How to complete this task:
Report each line of the entries below that includes "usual".

Data to process:
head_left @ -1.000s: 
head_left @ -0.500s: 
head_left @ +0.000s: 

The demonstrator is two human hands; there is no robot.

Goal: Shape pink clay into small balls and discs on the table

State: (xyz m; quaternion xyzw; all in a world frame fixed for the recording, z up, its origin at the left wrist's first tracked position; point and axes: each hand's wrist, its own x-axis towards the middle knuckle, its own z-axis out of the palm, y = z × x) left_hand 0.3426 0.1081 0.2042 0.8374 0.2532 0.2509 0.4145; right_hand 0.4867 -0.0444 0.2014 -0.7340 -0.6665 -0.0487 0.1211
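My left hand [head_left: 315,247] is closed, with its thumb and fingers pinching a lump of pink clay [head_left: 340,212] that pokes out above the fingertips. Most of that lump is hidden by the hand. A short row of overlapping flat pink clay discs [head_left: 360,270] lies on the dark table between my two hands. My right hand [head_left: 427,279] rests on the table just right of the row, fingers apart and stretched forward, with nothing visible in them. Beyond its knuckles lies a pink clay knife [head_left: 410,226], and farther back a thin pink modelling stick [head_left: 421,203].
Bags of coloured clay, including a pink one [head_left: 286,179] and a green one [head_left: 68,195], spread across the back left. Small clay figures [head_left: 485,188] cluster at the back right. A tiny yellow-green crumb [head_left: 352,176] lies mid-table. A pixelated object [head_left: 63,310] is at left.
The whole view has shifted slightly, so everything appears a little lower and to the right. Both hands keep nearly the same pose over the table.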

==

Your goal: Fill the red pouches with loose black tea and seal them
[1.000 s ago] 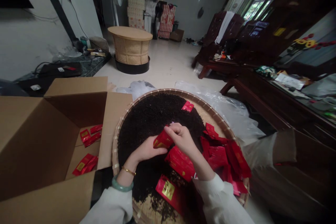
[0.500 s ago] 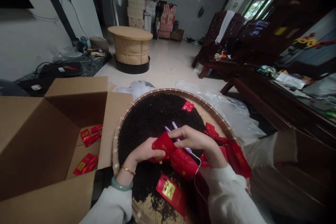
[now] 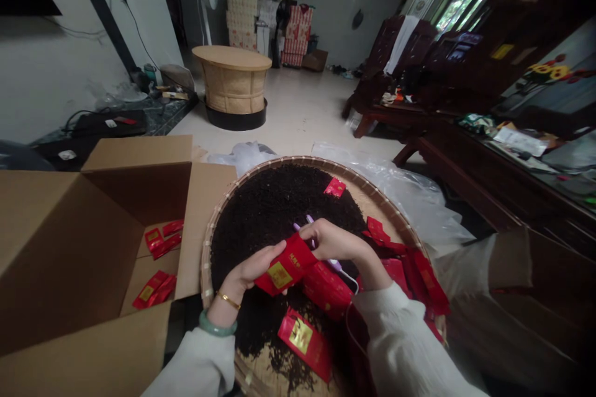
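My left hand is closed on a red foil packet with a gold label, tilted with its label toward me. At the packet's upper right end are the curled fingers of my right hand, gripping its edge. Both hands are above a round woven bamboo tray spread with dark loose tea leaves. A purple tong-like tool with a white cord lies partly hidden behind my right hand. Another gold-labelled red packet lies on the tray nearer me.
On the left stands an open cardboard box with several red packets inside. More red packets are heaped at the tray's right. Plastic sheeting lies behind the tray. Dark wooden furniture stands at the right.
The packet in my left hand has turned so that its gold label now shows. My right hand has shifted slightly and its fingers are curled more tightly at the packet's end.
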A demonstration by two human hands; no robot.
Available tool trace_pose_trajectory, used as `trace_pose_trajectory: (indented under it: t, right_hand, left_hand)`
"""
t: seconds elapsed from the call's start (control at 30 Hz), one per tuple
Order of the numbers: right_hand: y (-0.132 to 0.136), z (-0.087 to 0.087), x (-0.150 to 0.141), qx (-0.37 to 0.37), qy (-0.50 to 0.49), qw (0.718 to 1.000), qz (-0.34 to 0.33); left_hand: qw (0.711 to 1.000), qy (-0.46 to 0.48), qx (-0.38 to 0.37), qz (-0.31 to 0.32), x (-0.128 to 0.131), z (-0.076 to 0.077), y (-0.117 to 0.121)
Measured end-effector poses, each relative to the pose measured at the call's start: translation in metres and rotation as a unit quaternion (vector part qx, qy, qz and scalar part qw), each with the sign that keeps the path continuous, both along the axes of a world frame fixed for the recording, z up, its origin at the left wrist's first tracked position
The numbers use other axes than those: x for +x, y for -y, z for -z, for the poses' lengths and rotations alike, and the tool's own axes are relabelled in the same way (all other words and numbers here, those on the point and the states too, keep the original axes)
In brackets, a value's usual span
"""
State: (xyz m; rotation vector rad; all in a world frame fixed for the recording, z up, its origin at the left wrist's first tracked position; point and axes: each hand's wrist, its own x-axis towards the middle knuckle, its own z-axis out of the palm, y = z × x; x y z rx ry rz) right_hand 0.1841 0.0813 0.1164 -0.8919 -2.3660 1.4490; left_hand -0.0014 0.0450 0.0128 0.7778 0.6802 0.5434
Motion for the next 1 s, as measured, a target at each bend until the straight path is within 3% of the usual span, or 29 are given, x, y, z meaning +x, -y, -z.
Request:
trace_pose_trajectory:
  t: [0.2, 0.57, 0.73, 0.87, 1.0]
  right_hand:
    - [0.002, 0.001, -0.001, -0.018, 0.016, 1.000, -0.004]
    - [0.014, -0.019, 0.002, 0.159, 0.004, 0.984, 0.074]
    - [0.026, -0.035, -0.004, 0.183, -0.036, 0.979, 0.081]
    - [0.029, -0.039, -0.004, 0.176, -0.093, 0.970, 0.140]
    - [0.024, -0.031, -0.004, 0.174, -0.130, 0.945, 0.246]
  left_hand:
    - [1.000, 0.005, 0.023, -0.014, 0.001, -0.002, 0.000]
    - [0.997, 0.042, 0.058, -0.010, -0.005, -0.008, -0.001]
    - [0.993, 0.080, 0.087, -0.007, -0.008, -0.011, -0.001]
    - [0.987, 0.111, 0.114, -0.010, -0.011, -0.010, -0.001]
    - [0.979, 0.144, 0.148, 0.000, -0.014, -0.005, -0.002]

Exercise response:
In brackets, a value's usual span
Motion for the next 1 s, as measured, a target at each bend until the straight path is within 3% of the usual span, or 29 are given, x, y, z meaning +x, -y, -z.

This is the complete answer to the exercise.